As an example, let's add test cases to check if data was properly loaded into the transactions model created above (case 2)

version: 2

models:
  - name: transactions
    description: Table containing detailed information by order
    columns:
      - name: order_id
        tests:
          - unique
          - not_null
        description: This is a unique identifier for an order

      - name: customer_id
        description: Foreign key to the customers table
        tests:
          - not_null
          - relationships:
              to: ref('stg_customers')
              field: customer_id

      - name: customer_name
        description: customers full name
        tests:
          - not_null

      - name: order_date
        description: Date (UTC) that the order was placed

      - name: status
        tests:
          - accepted_values:
              values:
                ["placed", "shipped", "completed", "return_pending", "returned"]

      - name: amount
        description: Total amount (AUD) of the order
        tests:
          - not_null

      - name: credit_card_amount
        description: Amount of the order (AUD) paid for by credit card
        tests:
          - not_null

      - name: coupon_amount
        description: Amount of the order (AUD) paid for by coupon
        tests:
          - not_null

      - name: bank_transfer_amount
        description: Amount of the order (AUD) paid for by bank transfer
        tests:
          - not_null

      - name: gift_card_amount
        description: Amount of the order (AUD) paid for by gift card
        tests:
          - not_null

As shown above, you can write both documentation and test cases for models in the yml file.

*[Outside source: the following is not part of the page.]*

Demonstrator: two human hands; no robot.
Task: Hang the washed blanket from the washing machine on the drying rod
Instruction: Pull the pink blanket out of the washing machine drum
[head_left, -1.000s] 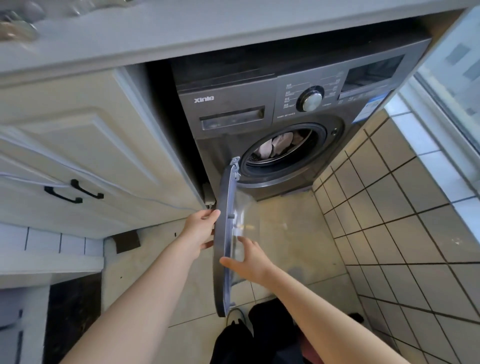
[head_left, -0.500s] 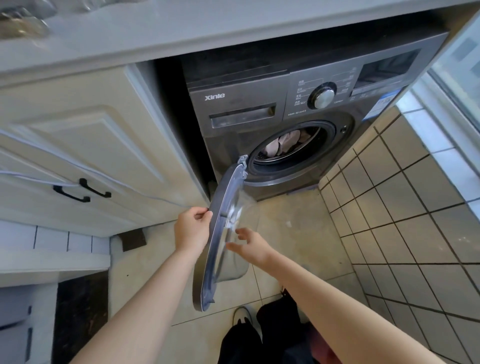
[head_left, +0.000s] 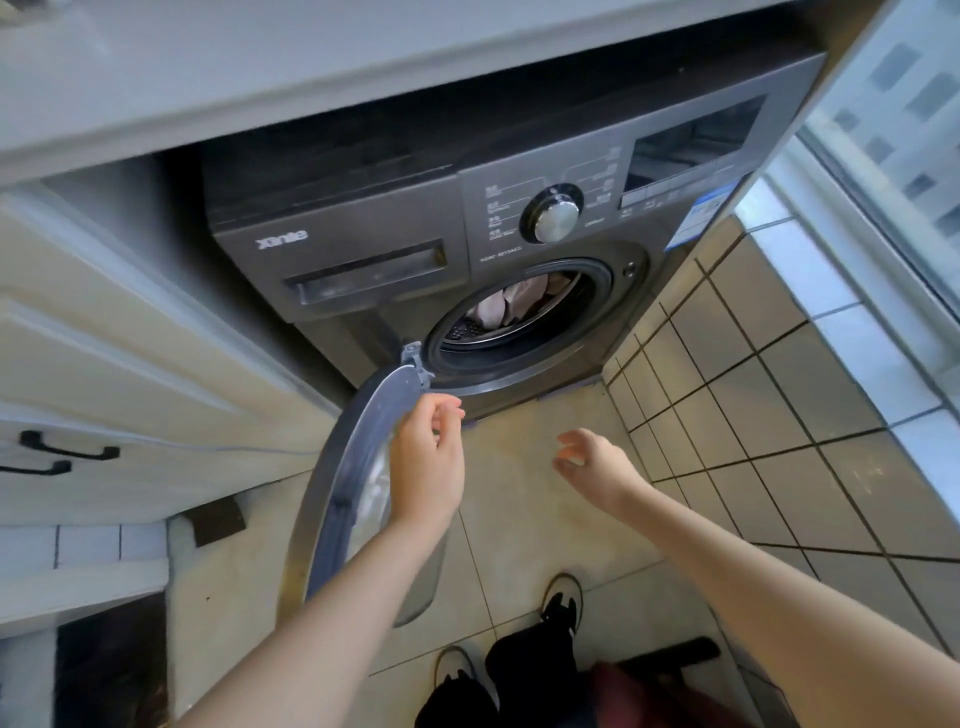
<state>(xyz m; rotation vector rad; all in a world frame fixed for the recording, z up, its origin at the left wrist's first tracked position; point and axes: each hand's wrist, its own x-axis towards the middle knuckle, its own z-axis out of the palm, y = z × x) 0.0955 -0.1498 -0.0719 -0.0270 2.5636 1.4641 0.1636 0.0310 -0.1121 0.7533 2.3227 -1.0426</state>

To run tests, use the dbt test command

The example test above only used test cases provided by default in dbt. To see specifically what queries were used to perform the tests, you can look at the target/compiled directory. Let's examine how the test for the status column in schema.yml was converted to a query:

with all_values as (
    select distinct
        status as value_field
    from "dbt"."transformed"."transactions"
),

validation_errors as (
    select
        value_field
    from all_values
    where value_field not in (
        'placed','shipped','completed','return_pending','returned'
    )
)

select count(*) as validation_errors
from validation_errors

The result of this query will be 0 or a value of 1 or more. If it's 0, it passes; otherwise, it fails. In this way, dbt testing can simply test columns and tables through SQL by checking whether the query result is 0 or another value, so you can cover various test cases with just basic SQL knowledge.

Conclusion

As we've seen above, dbt helps solve various problems in modern data infrastructure using only SQL. Unlike existing data processing methods that require processing in distributed systems with high costs, it delegates processing to Data Warehouse functions, creates modular reusable blocks using Jinja templates, adds documentation and test cases simply with YAML, and allows viewing metadata through web pages, reducing communication costs between organizations that manage data and those that consume it.

I wanted to cover more detailed content in this article, but the article became too long just covering background explanations and basic features, so I plan to organize more advanced features and tips and learnings gained from operating in actual production environments in the next article. For example:

Creating fast and stable SQL-based data pipelines with Airflow custom dbt operator
Managing SQL coding conventions with pre-commit + sqlfluff
More efficient data management of dbt codebase with custom macros and dbt packages
More detailed model layer separation and easy-to-maintain dbt tips
Building dbt-based Data Observability dashboards

As mentioned above, many companies are still operating Hadoop-based data infrastructure or environments where it's difficult to apply dbt. As I habitually say, there's no silver bullet. New technologies emerge daily in the data industry, and dbt could also be just a fad.

Adding my personal thoughts, I think there's a trend where many more places are building data infrastructure with ELT paradigms rather than ETL (though it's not that it can't be used in ETL at all...), and it's a technology worth considering as an alternative to Apache Spark, which had a steep learning curve but a broad user base.